Sugarcane—A Giant Among Grasses

 Sugarcane—A Giant Among Grasses


WHAT would we do without sugar? It would be an exaggeration to say that the world would come to a stop—but many a diet would need to be changed dramatically if sugar were to disappear. Yes, today in most parts of the world, sugar intake has become part of daily life, making sugar production a worldwide industry.

Millions of people, from Cuba to India and from Brazil to Africa, grow and harvest sugarcane. In fact, at one time sugar production reigned supreme as the world’s largest and most lucrative industry. It could be said that sugarcane has molded the world in a way that few other plants have.

Would you like to learn more about this remarkable plant? Then join us on a visit to a region in Queensland, Australia, where sugarcane is grown. Although this area is only a modest cane producer, efficient farming and processing methods have made it one of the world’s leading exporters of raw sugar.

A Visit to Sugarcane Country

The air is hot and humid. The tropical sun beats down on a field of mature sugarcane.

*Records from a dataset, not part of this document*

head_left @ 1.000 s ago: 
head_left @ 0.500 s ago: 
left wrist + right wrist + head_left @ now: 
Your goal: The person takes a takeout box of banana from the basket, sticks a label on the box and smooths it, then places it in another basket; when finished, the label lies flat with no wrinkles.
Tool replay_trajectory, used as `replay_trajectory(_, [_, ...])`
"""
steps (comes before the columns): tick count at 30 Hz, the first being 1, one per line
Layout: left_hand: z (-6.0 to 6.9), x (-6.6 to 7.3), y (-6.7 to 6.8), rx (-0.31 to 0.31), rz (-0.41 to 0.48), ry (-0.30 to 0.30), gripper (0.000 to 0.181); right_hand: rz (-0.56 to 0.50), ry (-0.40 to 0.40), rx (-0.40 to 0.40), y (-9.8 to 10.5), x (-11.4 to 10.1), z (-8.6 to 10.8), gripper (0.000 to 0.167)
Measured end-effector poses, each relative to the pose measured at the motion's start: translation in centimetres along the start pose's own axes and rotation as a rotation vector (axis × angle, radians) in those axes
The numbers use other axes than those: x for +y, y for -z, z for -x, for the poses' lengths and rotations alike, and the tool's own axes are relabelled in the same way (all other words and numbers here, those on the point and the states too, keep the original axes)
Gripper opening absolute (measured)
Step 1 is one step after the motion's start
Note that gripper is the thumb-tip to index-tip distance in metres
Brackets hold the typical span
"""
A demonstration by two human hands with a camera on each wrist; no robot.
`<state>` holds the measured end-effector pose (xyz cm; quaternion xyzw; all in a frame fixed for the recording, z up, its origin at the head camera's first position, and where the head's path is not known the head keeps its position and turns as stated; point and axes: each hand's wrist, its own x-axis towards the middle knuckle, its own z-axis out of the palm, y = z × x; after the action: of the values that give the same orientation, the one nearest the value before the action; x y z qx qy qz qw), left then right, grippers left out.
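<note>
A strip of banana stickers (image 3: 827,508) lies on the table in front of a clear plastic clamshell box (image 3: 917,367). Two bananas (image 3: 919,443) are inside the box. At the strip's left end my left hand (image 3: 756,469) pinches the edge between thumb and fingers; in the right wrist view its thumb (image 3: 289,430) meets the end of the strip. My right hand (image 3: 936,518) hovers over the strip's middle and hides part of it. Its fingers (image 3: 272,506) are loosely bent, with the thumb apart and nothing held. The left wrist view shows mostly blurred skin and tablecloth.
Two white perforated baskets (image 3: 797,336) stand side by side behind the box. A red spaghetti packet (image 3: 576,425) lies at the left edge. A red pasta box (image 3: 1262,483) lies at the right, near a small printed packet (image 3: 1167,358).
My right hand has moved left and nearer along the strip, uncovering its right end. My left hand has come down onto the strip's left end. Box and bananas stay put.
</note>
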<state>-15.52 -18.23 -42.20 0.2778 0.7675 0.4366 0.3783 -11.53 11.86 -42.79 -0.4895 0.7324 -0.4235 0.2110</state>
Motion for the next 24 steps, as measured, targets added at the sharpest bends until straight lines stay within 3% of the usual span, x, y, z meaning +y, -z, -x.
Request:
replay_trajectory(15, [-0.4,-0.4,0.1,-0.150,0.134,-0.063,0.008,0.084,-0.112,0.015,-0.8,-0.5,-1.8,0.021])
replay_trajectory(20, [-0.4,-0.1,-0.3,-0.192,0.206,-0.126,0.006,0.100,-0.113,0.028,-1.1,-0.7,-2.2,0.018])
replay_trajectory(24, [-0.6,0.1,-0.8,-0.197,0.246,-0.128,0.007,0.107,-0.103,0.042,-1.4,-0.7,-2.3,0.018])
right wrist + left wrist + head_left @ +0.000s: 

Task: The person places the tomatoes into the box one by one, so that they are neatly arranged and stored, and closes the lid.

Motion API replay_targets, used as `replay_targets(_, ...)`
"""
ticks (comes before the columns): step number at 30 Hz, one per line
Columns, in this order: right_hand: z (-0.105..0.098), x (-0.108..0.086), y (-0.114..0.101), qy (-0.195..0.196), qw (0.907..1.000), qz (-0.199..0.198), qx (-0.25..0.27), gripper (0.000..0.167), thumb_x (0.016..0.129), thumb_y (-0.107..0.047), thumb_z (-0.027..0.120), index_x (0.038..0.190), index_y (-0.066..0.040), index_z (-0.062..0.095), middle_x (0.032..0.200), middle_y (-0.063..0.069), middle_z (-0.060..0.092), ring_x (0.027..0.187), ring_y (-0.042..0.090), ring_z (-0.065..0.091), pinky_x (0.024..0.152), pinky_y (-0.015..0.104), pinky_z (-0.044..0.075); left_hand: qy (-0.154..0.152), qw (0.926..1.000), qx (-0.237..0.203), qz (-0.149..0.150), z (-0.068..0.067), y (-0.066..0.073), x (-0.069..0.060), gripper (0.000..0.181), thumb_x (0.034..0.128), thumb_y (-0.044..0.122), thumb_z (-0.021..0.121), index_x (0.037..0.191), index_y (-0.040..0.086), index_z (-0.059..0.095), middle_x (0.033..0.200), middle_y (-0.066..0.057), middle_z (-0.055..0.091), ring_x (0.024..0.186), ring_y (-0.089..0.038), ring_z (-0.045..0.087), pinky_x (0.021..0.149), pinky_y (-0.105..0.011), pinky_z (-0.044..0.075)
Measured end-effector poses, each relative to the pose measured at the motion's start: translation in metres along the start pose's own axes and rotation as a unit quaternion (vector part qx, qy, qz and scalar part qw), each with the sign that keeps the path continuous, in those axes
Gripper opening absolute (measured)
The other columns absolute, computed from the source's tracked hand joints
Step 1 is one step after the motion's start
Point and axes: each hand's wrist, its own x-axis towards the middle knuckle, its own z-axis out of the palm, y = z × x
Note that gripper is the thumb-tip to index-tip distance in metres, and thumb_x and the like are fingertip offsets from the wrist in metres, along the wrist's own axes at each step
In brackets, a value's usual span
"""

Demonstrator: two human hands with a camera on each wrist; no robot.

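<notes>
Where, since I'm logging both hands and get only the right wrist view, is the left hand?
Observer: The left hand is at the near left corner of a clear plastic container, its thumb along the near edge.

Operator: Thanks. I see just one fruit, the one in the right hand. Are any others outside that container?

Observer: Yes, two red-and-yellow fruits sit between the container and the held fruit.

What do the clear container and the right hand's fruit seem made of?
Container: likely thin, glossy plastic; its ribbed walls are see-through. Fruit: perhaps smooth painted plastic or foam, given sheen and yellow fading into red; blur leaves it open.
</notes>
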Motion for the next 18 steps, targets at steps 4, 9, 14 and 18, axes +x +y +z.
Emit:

A large machine resembling a wheat harvester is slowly moving through the tall crop of sugarcane, chopping the stalks in the harvesting process and depositing the cut cane into a trailer moving alongside. Sugar juice soon oozes from the severed cane, and a sweet, musty smell wafts through the air. The precious juice from this remarkable grass has begun its journey from the field to the sugar bowl on your table.

Not so long ago, the cane was cut laboriously by hand here in Australia as it still is in many countries where sugarcane is harvested. Imagine the scene. Workers are cutting cane by hand. A row of sweating cane cutters slowly advance through the field of sugarcane. With almost military precision, the workers gather clusters of upright cane stalks with one arm and then pull them firmly to one side to expose their common base. Swish, chop! Swish, chop! With muscular swings, workers wielding machetes sever the stalks close to the ground. Tossing them aside into neat rows, they move on to the next stool, or cluster, of cane. Worldwide, this situation is gradually changing, as more and more countries are now in the process of mechanization.

Australia’s sugarcane country consists primarily of a coastal strip about 1,300 miles [2,100 km]  long that, for the most part, runs parallel to the famous Great Barrier Reef. (See the article “A Visit to the Great Barrier Reef,” in the June 8, 1991, issue of Awake!) The year-round warm, humid climate here allows sugarcane to thrive, and about 6,500 growers live mainly on small family farms that lie scattered along the coast like bunches of grapes on a vine.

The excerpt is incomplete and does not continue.